Before printing, remove every picture; then print the lines below exactly, from the first line through the line containing "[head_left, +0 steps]".
Content starts
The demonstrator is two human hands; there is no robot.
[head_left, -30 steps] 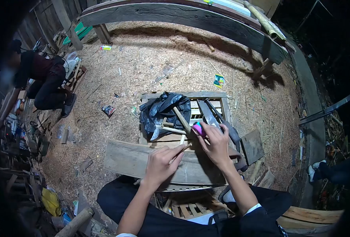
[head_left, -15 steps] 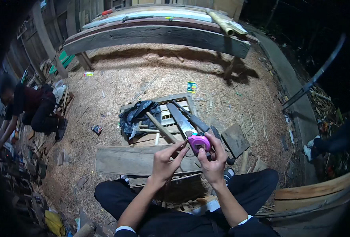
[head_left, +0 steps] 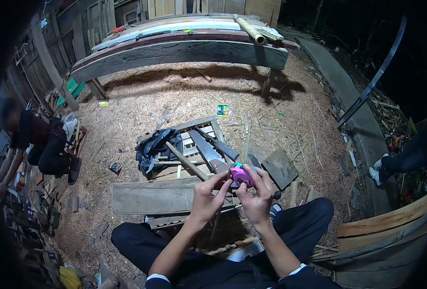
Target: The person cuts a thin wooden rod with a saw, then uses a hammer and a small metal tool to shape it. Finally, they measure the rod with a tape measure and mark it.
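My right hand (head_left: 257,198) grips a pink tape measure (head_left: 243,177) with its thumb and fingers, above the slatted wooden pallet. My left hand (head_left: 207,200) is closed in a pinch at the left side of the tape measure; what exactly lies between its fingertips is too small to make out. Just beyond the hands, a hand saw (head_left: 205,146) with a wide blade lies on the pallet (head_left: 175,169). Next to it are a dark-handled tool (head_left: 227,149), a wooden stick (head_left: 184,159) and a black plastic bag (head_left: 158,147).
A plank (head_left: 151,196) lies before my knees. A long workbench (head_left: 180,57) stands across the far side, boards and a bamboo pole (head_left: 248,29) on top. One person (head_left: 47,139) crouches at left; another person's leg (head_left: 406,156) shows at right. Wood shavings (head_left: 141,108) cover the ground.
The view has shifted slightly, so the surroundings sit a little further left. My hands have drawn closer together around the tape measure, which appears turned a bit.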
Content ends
**PROBLEM SOLUTION**
The demonstrator is two human hands; there is no robot.
[head_left, -30 steps] 
[head_left, -15 steps] 
[head_left, +0 steps] 

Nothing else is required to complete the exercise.